Where the records hold the string "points", show the whole line it sits on.

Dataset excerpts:
----

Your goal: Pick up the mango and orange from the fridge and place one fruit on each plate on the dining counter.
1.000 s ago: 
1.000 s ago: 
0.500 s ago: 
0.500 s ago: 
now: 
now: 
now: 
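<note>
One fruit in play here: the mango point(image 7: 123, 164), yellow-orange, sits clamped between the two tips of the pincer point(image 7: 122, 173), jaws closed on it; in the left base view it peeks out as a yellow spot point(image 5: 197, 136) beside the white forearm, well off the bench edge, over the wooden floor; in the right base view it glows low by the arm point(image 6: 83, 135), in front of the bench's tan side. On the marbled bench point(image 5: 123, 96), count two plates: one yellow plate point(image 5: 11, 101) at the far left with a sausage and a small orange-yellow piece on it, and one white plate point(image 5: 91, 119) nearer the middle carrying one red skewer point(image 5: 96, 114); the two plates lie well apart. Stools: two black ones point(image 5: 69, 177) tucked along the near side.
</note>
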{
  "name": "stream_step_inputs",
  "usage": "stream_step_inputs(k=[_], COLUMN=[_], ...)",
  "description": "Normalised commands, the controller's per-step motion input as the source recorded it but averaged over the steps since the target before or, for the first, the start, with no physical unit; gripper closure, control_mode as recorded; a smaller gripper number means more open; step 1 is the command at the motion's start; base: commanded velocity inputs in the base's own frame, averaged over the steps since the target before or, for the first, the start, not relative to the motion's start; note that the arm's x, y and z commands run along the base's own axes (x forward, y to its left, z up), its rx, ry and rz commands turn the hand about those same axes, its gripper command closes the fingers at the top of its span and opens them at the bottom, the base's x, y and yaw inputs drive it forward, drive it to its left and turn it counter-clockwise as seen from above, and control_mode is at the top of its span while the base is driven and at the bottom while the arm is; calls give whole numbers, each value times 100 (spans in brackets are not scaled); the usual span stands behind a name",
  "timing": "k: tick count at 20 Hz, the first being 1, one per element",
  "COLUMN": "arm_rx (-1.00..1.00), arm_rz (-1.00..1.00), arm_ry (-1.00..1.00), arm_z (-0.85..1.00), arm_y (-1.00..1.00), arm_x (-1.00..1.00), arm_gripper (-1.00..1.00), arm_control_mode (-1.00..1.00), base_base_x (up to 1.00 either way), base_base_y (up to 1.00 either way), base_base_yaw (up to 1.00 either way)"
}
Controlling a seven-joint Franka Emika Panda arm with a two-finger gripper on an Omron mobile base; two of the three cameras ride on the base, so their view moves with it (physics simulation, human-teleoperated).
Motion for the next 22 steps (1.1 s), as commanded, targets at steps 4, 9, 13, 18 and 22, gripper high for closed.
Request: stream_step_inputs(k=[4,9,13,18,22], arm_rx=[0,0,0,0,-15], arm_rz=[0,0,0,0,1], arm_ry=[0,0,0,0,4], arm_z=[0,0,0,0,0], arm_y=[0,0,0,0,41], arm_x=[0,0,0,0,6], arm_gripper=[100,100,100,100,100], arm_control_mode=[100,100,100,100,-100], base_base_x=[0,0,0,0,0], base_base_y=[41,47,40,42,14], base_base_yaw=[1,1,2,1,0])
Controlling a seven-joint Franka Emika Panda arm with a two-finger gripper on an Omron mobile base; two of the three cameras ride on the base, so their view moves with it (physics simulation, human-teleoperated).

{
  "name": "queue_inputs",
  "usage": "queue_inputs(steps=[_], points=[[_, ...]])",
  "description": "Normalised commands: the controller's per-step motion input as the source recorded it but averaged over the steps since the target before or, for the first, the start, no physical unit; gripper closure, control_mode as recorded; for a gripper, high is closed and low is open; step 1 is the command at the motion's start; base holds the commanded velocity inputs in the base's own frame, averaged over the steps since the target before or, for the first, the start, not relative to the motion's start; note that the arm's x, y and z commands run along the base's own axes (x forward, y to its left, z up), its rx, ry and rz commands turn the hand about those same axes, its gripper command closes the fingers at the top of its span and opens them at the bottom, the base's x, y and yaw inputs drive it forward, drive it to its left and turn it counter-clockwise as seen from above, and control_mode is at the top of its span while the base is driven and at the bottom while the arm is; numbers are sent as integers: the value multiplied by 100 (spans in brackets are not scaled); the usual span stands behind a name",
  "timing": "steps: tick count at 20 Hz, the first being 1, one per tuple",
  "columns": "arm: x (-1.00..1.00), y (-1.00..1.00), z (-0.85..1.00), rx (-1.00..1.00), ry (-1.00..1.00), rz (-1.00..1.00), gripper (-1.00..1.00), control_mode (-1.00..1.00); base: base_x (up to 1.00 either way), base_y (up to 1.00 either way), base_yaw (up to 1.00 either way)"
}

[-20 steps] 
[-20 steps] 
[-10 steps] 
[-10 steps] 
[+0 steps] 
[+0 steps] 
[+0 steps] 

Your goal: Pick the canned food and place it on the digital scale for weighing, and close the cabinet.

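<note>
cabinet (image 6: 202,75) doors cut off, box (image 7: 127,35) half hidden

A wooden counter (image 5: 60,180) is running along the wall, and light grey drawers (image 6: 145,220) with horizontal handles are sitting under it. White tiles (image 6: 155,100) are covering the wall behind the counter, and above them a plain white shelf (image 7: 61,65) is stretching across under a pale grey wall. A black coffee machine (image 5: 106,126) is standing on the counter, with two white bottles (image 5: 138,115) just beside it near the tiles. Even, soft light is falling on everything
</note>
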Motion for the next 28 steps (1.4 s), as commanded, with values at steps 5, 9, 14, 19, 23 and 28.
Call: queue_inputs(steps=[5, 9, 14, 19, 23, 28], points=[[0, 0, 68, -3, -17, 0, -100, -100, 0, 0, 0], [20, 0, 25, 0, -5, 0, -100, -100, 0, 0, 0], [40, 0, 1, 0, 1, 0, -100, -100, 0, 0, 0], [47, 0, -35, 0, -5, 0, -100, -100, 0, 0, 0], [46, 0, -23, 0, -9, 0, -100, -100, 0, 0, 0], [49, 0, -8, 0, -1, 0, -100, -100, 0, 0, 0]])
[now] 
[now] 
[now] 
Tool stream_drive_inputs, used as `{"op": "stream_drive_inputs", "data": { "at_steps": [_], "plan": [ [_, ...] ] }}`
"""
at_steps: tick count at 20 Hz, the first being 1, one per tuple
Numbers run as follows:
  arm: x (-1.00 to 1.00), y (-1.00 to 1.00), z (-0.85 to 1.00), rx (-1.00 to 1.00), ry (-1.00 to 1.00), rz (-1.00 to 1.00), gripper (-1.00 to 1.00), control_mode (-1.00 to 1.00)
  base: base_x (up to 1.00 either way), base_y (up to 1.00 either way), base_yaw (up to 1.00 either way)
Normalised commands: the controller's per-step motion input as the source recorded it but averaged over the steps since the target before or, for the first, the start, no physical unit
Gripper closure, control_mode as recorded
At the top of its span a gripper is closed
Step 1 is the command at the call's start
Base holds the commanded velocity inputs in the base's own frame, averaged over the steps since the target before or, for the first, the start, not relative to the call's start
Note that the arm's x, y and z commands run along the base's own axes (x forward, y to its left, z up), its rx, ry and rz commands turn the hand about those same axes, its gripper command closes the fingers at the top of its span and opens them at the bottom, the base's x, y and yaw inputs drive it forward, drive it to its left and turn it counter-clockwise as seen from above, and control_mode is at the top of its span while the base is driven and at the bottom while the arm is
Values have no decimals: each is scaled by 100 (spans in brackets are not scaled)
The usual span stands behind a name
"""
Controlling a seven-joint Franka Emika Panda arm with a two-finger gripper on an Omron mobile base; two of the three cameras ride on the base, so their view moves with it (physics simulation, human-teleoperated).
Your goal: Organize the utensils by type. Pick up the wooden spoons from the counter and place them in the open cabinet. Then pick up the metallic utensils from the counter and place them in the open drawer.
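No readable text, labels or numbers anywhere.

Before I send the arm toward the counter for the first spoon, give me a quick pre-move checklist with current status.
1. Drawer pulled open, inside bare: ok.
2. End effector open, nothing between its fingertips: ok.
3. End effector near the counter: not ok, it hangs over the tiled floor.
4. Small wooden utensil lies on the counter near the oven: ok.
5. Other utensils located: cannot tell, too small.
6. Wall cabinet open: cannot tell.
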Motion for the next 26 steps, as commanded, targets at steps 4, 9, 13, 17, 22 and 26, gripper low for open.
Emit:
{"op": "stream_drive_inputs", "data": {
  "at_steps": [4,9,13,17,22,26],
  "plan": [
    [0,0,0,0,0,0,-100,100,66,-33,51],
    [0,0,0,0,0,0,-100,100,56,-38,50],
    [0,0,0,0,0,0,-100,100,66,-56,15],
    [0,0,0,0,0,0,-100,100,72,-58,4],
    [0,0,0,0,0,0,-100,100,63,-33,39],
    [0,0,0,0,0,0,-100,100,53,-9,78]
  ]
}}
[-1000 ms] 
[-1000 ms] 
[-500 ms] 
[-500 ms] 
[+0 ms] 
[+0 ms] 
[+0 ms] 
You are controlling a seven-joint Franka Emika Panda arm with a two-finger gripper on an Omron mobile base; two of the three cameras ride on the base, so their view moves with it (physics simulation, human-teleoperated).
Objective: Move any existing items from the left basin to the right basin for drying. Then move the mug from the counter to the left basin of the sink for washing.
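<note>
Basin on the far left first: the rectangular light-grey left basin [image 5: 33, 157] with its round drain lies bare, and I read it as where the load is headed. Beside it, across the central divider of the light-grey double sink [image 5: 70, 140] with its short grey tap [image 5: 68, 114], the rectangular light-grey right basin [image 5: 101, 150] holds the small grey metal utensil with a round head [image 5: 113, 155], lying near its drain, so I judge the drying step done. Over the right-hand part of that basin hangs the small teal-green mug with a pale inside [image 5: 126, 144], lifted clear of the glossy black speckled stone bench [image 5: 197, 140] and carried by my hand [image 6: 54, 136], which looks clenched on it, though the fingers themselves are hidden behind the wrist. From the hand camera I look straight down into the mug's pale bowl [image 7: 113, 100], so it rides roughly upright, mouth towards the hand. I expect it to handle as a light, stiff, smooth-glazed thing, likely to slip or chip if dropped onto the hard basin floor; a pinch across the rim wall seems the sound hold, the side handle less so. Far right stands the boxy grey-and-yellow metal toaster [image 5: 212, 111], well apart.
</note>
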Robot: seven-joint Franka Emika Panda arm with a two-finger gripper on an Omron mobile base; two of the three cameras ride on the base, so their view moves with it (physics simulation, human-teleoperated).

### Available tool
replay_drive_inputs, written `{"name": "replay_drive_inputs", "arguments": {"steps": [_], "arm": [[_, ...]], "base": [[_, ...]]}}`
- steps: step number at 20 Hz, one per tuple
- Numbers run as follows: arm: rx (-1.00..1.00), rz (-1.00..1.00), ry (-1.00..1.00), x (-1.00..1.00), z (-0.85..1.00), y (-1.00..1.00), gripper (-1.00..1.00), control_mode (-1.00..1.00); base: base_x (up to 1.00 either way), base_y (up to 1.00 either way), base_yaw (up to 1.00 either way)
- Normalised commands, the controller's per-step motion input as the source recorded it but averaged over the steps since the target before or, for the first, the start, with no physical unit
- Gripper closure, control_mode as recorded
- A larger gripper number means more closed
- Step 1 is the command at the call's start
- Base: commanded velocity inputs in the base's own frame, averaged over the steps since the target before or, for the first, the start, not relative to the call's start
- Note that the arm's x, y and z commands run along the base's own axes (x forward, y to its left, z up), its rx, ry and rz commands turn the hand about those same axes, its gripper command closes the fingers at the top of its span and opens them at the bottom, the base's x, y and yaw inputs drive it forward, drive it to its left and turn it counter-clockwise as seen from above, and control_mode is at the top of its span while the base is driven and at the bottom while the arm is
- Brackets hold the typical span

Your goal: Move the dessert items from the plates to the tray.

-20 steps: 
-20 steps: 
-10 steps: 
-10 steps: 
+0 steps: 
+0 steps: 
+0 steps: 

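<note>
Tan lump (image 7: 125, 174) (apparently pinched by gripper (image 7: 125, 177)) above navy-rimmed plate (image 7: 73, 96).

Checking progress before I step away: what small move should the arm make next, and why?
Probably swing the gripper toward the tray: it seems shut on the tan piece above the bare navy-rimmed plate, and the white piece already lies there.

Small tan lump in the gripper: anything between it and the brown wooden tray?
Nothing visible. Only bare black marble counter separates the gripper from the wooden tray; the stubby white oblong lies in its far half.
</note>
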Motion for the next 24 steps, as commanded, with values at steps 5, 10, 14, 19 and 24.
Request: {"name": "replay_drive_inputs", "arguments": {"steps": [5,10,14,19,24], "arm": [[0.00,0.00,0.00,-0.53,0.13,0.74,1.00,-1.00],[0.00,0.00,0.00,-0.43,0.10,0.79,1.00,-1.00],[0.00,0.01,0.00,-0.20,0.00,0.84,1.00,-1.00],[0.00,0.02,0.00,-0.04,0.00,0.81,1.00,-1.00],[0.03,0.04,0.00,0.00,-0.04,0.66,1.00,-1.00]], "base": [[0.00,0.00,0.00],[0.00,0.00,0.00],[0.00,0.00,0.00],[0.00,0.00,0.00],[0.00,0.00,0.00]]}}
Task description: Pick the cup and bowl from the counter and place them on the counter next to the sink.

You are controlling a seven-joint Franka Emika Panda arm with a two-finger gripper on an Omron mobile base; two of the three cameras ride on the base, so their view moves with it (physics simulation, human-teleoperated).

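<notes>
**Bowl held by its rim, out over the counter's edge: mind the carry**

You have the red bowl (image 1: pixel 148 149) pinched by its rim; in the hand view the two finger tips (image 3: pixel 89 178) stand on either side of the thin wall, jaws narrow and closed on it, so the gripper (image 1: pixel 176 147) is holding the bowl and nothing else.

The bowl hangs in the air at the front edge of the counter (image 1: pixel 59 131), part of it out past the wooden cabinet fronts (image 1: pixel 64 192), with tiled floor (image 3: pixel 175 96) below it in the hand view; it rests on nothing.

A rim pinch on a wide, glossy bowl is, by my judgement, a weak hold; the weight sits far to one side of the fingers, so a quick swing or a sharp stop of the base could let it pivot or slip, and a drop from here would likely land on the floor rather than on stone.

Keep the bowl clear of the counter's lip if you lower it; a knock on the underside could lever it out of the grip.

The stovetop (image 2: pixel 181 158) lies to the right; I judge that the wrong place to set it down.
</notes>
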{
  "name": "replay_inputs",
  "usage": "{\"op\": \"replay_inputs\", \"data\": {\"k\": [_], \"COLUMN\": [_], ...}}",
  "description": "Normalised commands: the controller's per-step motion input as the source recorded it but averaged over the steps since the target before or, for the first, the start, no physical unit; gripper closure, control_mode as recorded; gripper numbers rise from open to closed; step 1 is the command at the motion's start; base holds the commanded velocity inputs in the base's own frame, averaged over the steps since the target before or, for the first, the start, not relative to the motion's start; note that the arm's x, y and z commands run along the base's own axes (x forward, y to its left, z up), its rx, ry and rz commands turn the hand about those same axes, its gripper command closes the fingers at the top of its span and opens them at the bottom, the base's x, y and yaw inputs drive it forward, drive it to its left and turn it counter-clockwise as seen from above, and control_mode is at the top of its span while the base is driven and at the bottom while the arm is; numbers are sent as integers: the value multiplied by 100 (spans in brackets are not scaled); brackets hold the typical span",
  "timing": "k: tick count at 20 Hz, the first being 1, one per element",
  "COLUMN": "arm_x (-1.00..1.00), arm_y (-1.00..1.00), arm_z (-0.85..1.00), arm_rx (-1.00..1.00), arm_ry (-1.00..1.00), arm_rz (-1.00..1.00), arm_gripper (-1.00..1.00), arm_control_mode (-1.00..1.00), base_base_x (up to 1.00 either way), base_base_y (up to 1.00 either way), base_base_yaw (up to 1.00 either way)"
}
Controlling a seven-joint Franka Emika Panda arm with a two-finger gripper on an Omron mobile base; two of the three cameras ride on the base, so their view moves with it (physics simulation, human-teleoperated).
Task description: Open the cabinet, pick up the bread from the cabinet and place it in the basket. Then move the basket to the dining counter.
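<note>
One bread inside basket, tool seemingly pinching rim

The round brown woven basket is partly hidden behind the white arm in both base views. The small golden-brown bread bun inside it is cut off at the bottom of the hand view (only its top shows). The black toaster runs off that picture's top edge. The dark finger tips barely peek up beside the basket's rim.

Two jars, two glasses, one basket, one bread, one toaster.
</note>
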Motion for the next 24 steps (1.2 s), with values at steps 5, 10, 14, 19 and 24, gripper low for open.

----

= Solution to this problem =
  "usage": "queue_inputs(steps=[_], points=[[_, ...]])",
Call: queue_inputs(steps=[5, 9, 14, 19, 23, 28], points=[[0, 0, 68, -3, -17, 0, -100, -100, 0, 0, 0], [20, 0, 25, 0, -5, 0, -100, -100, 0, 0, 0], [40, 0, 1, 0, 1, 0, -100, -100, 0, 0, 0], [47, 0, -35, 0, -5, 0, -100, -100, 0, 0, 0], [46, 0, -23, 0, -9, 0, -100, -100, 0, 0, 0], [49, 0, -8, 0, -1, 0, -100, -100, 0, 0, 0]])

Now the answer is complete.